Epoxy on the other hand is incompatible with some of the glass cloths that are used for repairs, is much harder to sand down and thus make fair with the rest of the hull and harder to get gel coat to stick to.

lilgypsy2000 posted 09-05-2002 11:22 PM ET (US)     Profile for lilgypsy2000  Send Email to lilgypsy2000     
Okey so now I am confused. I already have a supply of the WEST system resin and hardner, along with their glass product and a couple of different thickners. However I am not opposed to going out and buying the polyester repair products if that will give me a better repair job. I am close to not only Bay City, Mi (home of the west system) but to a couple of other good supply stores as well. So the question is epoxy (west) or polyester?????????????
buster1389 posted 09-06-2002 01:07 AM ET (US)     Profile for buster1389  Send Email to buster1389     
I had the exact same problem with my 1962 13'. The starboard side had been repaired by the previous owner, but the prt side cracked almost imediatly after my restoration. I decided to grind out the crack and surrounding area. I used westsystem and some fiberglass mat to regain the strength needed in the port corner. It has been a year since i completed the repair and it is probably the strongest part of the boat.
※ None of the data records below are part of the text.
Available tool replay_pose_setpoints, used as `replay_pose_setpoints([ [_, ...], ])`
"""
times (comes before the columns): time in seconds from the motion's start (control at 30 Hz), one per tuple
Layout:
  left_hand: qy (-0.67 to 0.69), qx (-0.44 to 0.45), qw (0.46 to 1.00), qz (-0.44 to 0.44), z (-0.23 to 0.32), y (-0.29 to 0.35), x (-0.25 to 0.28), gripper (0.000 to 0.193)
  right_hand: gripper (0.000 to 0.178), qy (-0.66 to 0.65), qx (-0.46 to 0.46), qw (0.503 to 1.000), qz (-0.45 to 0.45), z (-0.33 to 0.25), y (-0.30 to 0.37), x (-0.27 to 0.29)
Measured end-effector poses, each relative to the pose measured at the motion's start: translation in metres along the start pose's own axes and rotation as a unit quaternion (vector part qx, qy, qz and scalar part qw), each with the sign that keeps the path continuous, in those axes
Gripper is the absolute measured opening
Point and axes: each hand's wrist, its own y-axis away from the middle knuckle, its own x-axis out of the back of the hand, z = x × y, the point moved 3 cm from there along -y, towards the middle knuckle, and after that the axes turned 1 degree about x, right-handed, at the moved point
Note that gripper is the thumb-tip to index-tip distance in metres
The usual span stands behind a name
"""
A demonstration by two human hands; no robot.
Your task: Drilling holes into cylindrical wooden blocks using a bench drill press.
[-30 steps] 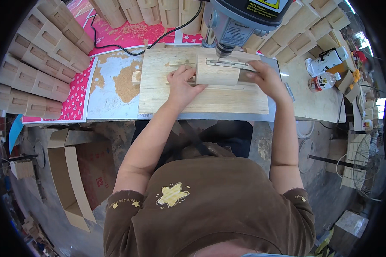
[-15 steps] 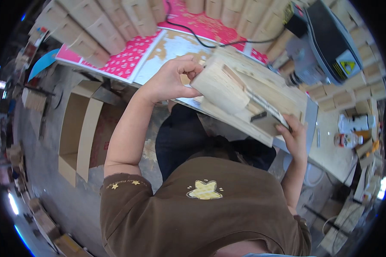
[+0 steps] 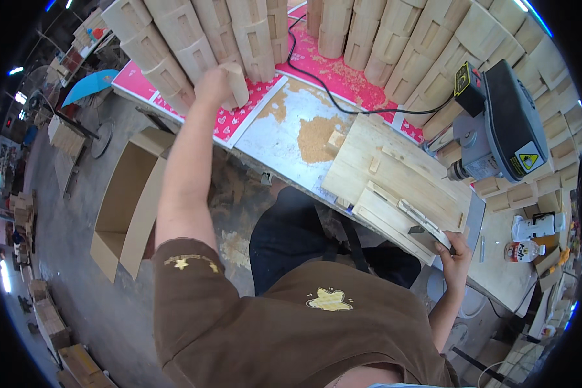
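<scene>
At the far left of the bench, my left hand (image 3: 213, 84) is closed at the top of a pale wooden block (image 3: 240, 92) with a rounded side. The block is upright beside the stacked blocks, and some of my fingers are hidden. My right hand (image 3: 456, 251) has its fingers closed round the end of a narrow metal lever (image 3: 425, 221) with a dark part below it. That lever lies along the near side of a flat wooden jig (image 3: 394, 169) made of boards and strips; nothing rests in the jig.
A drill press (image 3: 498, 129) stands right of the jig, its black cable (image 3: 333, 100) crossing the bench. Tall stacks of wooden blocks (image 3: 381, 48) line the back. Sawdust (image 3: 318, 138) lies left of the jig. An open cardboard box (image 3: 130, 197) and a plastic bottle (image 3: 522, 251) are nearby.
My left hand has carried the block from above the jig to the stacks at the far left. My right hand stays on the lever. The view has shifted.
</scene>
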Motion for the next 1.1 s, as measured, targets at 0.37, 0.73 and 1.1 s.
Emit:
replay_pose_setpoints([
  [0.37,0.307,0.179,0.9,0.253,0.003,0.023,-0.046,0.017,0.025,-0.004,-0.052,0.998,0.039,0.006,0.02,0.014],
  [0.73,0.601,-0.12,0.744,0.266,0.18,-0.085,0.155,0.01,0.022,-0.122,-0.078,0.987,0.072,0.029,0.017,0.002],
  [1.1,0.521,-0.268,0.808,0.064,0.418,-0.212,0.202,0.066,0.024,-0.157,-0.083,0.981,0.079,0.036,0.014,0.009],
])
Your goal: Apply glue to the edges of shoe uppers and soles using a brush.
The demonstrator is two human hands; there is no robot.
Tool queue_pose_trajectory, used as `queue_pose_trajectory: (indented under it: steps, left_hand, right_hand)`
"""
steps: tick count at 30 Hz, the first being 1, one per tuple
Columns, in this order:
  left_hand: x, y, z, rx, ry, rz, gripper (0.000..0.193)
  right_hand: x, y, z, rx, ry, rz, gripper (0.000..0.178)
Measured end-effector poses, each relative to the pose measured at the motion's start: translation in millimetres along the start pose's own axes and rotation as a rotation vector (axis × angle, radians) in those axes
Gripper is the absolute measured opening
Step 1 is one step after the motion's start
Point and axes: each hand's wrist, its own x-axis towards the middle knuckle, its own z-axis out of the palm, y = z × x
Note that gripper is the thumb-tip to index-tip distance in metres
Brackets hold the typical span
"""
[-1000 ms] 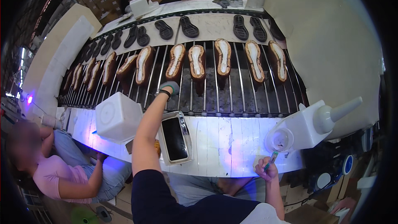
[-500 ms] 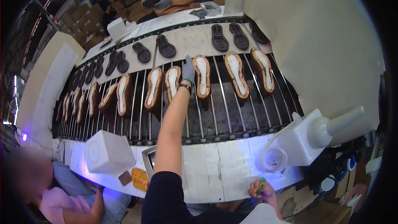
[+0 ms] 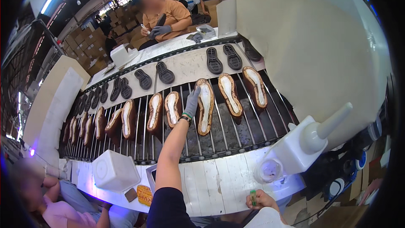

Jerry Townsend posted 09-06-2002 10:17 AM ET (US)     Profile for Jerry Townsend  Send Email to Jerry Townsend     
One item not addressed in the previous posts. As I recall from my earlier days of experimenting, testing and fiberglas fabrication - polyester resins will not bond properly to epoxy, however epoxy will bond to polyester resins. This compatibility problem may have been corrected or it still may exist - Tom may have further information. --- Jerry/Idaho
russellbailey posted 09-06-2002 11:19 AM ET (US)     Profile for russellbailey  Send Email to russellbailey     
The short answer is that epoxy works well as a physical bond (i.e., adhesion for patching) or as a chemical bond (i.e., initial layup). Polyester (or the similar vinylester) only work well in a chemical bond. Thus, using polyester or vinylester for patching is a bad idea, while epoxy works very well. In contrast, both polyester and vinylester work quite well in intial boat construction (chemical bond), with epoxy only being used in weight critical highly stressed construction.

lilgypsy2000 posted 09-06-2002 03:33 PM ET (US)     Profile for lilgypsy2000  Send Email to lilgypsy2000     
Thanks to all. I will use the WEST system. Has I said earlier I used to repair a 36' sailboat (some major repairs) and it is still holding 11 years later. I guess I was just concerened about the foam aspect. Great site. Keep it up gang and jimh.